Because, to ‘love’ in ‘a relationship,’ is the hardest thing we choose to do. The work of it. The labour of love, lost and found.

In comparison, the ‘art of friendship,’ or, ‘the work of friendship,’ can, more often than not, yield a love not caveated by anxieties, doubts, difficulties and death-drives. And this is a possible impossible-love. Where your protestations of the ‘L word’ are made without worrying over syntax or semantics or symbology of the saying. In this way it is gawky. In this way it is direct return (a boomerang comes back as a boomerang and not as a… missile). In this way you may avoid the tragic consequences of caring for someone the wrong way. Avoid toxicity you didn’t see. So much so – to borrow that best of song titles – love goes to building on fire.

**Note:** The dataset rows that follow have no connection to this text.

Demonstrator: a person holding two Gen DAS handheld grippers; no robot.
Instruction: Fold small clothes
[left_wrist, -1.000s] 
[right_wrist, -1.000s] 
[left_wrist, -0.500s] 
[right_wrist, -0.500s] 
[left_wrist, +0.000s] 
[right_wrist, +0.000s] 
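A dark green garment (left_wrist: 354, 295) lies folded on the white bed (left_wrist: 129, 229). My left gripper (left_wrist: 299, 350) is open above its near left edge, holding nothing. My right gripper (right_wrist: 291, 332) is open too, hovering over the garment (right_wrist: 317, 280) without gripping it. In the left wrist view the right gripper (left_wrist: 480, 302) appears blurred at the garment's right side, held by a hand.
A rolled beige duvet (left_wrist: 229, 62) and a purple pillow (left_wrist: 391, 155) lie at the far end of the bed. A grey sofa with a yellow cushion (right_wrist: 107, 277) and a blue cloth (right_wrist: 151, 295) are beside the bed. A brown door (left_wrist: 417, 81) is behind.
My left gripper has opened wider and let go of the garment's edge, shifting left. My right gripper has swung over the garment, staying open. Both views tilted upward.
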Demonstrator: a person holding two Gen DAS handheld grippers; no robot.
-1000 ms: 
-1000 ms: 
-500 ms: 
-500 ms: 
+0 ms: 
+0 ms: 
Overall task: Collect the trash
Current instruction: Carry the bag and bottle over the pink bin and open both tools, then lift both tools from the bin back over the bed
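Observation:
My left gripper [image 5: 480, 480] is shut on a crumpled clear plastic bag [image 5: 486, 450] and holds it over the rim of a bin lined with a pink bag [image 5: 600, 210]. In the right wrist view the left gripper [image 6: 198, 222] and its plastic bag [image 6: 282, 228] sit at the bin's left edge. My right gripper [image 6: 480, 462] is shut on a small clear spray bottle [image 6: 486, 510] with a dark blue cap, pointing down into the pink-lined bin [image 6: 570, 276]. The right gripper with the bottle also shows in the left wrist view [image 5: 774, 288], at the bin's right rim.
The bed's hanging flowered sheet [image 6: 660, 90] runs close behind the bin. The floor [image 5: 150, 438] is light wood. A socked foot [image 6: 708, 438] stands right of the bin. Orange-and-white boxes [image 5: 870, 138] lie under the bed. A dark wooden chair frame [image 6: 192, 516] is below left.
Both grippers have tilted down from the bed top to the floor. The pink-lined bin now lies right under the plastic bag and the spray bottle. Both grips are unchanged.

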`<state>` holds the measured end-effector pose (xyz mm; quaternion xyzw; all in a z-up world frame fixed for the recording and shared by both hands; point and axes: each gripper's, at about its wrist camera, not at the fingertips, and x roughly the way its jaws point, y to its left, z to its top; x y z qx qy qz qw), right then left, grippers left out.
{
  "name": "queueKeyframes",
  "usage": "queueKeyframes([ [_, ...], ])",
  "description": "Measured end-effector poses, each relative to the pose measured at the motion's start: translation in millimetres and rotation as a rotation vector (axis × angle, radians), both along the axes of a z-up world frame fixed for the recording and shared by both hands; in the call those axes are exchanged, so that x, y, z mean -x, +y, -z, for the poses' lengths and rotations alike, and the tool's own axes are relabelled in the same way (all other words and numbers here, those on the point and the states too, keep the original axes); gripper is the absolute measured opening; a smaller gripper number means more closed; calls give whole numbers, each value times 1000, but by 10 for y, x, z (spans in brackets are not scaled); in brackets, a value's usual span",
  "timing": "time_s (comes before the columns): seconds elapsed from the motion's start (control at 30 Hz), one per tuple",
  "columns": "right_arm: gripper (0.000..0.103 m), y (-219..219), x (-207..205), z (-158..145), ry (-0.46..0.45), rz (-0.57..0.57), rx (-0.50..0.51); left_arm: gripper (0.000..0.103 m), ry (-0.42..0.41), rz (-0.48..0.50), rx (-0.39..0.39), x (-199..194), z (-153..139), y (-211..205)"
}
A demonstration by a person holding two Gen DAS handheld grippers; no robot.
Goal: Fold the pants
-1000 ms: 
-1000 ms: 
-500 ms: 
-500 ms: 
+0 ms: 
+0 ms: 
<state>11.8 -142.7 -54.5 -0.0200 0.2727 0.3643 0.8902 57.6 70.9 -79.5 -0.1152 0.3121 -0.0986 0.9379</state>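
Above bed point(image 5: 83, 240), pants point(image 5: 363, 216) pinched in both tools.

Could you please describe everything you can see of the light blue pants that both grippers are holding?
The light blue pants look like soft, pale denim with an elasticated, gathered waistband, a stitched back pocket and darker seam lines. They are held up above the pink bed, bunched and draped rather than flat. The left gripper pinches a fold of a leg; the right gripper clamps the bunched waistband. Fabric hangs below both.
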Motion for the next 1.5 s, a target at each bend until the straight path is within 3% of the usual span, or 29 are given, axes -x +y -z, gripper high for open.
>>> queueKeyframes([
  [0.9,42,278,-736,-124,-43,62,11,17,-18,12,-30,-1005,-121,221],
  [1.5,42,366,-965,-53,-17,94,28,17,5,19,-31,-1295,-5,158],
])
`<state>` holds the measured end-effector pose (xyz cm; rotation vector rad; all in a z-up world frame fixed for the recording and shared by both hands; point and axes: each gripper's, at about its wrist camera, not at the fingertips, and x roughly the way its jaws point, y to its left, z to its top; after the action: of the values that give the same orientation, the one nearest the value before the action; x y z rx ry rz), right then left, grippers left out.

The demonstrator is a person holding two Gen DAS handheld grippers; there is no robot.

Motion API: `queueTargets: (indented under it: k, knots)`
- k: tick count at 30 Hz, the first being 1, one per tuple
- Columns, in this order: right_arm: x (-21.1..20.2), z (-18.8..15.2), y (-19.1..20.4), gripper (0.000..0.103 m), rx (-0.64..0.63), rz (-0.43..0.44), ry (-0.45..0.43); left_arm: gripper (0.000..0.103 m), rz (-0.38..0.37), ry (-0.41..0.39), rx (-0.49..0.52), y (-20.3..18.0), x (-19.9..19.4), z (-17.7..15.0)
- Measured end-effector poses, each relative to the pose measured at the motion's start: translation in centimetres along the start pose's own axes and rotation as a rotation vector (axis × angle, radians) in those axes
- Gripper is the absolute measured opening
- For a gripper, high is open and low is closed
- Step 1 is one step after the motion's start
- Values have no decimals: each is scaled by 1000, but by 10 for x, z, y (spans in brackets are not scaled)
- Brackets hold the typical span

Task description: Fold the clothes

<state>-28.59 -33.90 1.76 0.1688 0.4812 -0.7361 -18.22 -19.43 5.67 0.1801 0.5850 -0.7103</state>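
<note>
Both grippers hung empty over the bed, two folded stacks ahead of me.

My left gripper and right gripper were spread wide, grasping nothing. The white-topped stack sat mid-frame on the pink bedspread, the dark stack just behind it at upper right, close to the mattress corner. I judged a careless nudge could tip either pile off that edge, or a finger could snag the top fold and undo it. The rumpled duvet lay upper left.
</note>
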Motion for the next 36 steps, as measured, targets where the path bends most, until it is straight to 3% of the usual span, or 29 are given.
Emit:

Friendship – the kind that flutters your heart, your memory of time, the present-present – is permitted to be a building not on fire. Unflammable. [Here, I do not of course discount the possibility of falling out with your friend in the most anthraxxy way: stinking silence; enmity; disappointment that weighs more than all the ore in the earth.]

What I’m saying, is that friendship can be fuelled by love rich in pleasure and low in pain.

Filia.

Feels good. Looks good. Keeps its head out of trouble. Makes the world more of a world you want to be part of. Can be part of.

Filia.

I feel that. I feel that way, two.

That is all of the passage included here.